Strategic decisions: When can you trust your gut? | McKinsey & Company | leadership 3.0 | Scoop.it
Gary Klein: The premortem technique is a sneaky way to get people to do contrarian, devil’s advocate thinking without encountering resistance. If a project goes poorly, there will be a lessons-learned session that looks at what went wrong and why the project failed—like a medical postmortem. Why don’t we do that up front? Before a project starts, we should say, “We’re looking in a crystal ball, and this project has failed; it’s a fiasco.

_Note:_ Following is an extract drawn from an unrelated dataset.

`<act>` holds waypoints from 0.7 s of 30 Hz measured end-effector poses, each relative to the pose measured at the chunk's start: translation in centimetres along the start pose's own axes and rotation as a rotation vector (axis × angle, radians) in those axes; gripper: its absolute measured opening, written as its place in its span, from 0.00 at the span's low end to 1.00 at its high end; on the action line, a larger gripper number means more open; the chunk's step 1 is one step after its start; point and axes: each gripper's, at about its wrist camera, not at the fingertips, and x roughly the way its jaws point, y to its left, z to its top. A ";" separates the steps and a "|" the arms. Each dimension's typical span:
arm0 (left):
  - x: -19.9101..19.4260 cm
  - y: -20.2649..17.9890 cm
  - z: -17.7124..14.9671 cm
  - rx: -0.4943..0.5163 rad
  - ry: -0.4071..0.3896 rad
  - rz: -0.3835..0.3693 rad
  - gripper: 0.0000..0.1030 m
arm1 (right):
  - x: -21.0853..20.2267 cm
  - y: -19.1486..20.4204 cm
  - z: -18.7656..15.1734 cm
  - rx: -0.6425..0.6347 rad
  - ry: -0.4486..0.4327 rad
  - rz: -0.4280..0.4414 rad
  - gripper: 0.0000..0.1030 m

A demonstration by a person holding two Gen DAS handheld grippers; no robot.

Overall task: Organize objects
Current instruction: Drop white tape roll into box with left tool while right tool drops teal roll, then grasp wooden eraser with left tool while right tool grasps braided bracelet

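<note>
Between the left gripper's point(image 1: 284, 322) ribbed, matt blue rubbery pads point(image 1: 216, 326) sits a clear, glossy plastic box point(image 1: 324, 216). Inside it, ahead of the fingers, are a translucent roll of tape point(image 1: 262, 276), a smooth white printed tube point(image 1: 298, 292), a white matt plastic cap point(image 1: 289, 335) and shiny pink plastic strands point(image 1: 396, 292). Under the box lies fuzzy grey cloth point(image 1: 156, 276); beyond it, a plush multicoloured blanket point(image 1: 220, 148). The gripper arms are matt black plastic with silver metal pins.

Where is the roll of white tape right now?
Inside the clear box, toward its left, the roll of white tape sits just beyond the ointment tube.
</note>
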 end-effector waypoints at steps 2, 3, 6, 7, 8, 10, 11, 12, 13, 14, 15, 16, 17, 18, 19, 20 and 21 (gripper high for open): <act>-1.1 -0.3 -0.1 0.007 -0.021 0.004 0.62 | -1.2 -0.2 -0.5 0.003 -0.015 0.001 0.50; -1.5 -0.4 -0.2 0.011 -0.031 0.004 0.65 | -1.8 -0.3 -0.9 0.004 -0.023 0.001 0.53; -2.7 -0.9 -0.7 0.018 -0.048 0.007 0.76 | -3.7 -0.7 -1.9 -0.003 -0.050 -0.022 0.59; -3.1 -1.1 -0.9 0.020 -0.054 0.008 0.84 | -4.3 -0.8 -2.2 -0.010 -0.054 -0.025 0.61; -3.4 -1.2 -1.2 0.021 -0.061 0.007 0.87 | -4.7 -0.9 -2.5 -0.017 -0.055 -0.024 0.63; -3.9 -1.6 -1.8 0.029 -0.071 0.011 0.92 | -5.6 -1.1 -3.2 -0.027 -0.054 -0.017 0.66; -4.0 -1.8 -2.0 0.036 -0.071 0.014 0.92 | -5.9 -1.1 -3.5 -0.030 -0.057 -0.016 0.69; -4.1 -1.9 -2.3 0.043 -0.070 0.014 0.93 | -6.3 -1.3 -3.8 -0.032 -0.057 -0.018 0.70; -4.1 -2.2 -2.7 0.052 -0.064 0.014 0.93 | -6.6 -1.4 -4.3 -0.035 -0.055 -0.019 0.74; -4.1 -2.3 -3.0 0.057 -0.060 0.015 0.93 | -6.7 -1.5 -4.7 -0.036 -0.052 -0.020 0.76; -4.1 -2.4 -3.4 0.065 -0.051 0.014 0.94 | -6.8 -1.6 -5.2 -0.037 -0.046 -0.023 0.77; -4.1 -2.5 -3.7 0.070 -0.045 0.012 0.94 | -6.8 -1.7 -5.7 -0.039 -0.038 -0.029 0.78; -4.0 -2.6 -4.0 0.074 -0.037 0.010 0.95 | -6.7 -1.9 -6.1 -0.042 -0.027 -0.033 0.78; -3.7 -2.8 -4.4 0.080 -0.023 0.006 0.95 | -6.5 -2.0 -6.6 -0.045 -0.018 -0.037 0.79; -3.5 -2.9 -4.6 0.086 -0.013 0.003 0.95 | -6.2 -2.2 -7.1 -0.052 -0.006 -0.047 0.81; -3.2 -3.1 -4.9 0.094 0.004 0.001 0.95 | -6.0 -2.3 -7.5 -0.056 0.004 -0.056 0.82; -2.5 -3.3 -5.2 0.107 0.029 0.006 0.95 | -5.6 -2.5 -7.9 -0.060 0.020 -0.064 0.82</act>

Now, everybody, take two minutes and write down all the reasons why you think the project failed.”

The logic is that instead of showing people that you are smart because you can come up with a good plan, you show you’re smart by thinking of insightful reasons why this project might go south. If you make it part of your corporate culture, then you create an interesting competition: “I want to come up with some possible problem that other people haven’t even thought of.” The whole dynamic changes from trying to avoid anything that might disrupt harmony to trying to surface potential problems.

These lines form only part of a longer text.